Exercise objective >> Find all lines with the word "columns" in the material, then copy them.

Dataset content >>
_ _ _ _

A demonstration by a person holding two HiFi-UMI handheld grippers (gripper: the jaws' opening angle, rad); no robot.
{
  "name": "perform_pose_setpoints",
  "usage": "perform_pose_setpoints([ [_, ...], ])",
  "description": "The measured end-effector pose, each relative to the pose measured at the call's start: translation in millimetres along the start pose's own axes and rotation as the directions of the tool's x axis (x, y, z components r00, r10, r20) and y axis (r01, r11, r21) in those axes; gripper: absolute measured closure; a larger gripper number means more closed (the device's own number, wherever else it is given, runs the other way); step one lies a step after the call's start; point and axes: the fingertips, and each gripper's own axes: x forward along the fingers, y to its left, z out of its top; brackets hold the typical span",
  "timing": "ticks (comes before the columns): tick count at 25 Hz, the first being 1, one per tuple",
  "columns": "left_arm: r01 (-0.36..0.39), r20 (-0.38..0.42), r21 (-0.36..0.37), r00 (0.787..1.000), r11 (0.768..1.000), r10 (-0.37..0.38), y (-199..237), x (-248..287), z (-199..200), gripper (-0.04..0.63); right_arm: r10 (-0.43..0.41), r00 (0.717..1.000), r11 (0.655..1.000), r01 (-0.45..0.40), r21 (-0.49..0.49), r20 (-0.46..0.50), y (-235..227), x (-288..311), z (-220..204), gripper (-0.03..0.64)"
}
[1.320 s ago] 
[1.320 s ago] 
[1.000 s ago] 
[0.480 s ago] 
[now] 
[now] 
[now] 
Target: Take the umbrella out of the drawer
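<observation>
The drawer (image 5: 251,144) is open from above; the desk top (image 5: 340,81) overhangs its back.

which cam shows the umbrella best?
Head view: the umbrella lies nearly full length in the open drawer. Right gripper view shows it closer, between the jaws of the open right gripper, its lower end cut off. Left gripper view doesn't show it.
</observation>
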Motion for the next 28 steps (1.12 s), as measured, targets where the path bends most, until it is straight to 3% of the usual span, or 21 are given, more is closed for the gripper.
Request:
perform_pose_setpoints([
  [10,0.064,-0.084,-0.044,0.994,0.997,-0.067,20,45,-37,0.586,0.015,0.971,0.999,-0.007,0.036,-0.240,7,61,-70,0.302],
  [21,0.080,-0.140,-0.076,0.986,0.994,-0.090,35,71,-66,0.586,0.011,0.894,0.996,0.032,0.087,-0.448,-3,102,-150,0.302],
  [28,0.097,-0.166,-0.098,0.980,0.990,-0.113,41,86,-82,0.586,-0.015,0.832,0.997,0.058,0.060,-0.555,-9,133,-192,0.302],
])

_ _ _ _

Response below >>
  "timing": "ticks (comes before the columns): tick count at 25 Hz, the first being 1, one per tuple",
  "columns": "left_arm: r01 (-0.36..0.39), r20 (-0.38..0.42), r21 (-0.36..0.37), r00 (0.787..1.000), r11 (0.768..1.000), r10 (-0.37..0.38), y (-199..237), x (-248..287), z (-199..200), gripper (-0.04..0.63); right_arm: r10 (-0.43..0.41), r00 (0.717..1.000), r11 (0.655..1.000), r01 (-0.45..0.40), r21 (-0.49..0.49), r20 (-0.46..0.50), y (-235..227), x (-288..311), z (-220..204), gripper (-0.03..0.64)"

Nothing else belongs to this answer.